Cannondale shaved 200g off the frame weight of the CAAD9 when it launched the CAAD10, claiming a 1,050g bare frame weight.
The CAAD10 continued Cannondale’s oversized design, but with more tube shaping, including SAVE chainstays and seatstays designed to increase compliance. Cannondale decreased the headset bottom-bearing diameter, but claimed this didn't reduce frameset stiffness.
It deemed the CAAD10 worthy of a Dura-Ace groupset in the £2,500 top spec.
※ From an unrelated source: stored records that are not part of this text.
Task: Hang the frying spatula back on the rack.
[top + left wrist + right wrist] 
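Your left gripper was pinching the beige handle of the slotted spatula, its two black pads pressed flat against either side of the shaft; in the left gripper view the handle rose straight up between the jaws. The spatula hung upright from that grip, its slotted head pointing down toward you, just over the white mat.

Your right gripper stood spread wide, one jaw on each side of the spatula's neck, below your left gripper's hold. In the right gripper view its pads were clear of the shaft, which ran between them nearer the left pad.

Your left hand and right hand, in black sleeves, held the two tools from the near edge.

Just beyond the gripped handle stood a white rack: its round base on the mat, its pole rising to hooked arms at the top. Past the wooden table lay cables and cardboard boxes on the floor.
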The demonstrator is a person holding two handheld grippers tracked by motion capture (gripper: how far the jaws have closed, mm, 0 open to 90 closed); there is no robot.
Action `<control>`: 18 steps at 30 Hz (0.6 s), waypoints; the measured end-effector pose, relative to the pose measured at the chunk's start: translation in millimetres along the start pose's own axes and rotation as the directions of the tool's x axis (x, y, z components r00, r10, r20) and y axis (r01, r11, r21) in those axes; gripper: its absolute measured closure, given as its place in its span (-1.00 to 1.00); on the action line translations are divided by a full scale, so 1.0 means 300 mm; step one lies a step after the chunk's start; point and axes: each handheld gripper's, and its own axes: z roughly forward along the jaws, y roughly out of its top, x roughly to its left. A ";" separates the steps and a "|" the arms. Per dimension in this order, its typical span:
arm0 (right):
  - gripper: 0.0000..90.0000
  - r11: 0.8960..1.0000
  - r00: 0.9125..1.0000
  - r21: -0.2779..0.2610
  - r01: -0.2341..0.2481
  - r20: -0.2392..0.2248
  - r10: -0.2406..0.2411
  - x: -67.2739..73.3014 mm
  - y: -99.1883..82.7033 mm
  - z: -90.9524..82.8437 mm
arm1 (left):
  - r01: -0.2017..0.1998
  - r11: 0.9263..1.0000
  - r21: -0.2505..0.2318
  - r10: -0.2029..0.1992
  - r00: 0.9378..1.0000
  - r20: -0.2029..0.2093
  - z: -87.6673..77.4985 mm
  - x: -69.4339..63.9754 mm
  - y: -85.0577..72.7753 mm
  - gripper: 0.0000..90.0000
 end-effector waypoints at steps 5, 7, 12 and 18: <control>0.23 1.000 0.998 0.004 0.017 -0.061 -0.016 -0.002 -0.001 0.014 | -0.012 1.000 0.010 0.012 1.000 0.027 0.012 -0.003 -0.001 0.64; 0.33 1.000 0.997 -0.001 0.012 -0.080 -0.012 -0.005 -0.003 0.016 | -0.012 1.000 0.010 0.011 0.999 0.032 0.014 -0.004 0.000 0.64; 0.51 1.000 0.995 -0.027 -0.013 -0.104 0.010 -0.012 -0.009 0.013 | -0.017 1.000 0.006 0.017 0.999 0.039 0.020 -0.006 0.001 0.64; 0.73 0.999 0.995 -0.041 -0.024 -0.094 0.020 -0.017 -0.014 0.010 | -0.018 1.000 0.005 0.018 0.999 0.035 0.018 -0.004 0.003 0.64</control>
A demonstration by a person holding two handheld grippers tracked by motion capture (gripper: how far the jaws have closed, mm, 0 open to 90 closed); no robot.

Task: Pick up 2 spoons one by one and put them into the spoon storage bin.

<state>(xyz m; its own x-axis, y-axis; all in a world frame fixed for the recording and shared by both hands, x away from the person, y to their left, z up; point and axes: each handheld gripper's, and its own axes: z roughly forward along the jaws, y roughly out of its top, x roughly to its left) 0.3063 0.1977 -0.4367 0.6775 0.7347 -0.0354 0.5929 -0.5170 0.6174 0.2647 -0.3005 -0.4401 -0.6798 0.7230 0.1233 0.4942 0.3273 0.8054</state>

In our review, we praised the geometry and handling, as well as the superb finish.
2016 CAAD12

Winner of our Bike of the Year in 2016, the CAAD12 was the first CAAD to be sold with either rim or disc brakes and looked every inch the match of the then-current SuperSix EVO. It earned a five-star review from us in 2018, too.
The CAAD12 replaced the CAAD10 – we’re not sure what happened to the CAAD11. Cannondale managed to chop yet more weight off the bike, with a further claimed 200g reduction in the total system weight. It also claimed it was stiffer and more compliant, a well-worn trope.
Cannondale used a new tube-forming process, along with new computational analysis tools, which resulted in the most complex tube shaping on any alloy frameset then available. The disc frame, at a claimed 1,094g, was a few grams lighter than the rim-brake frame.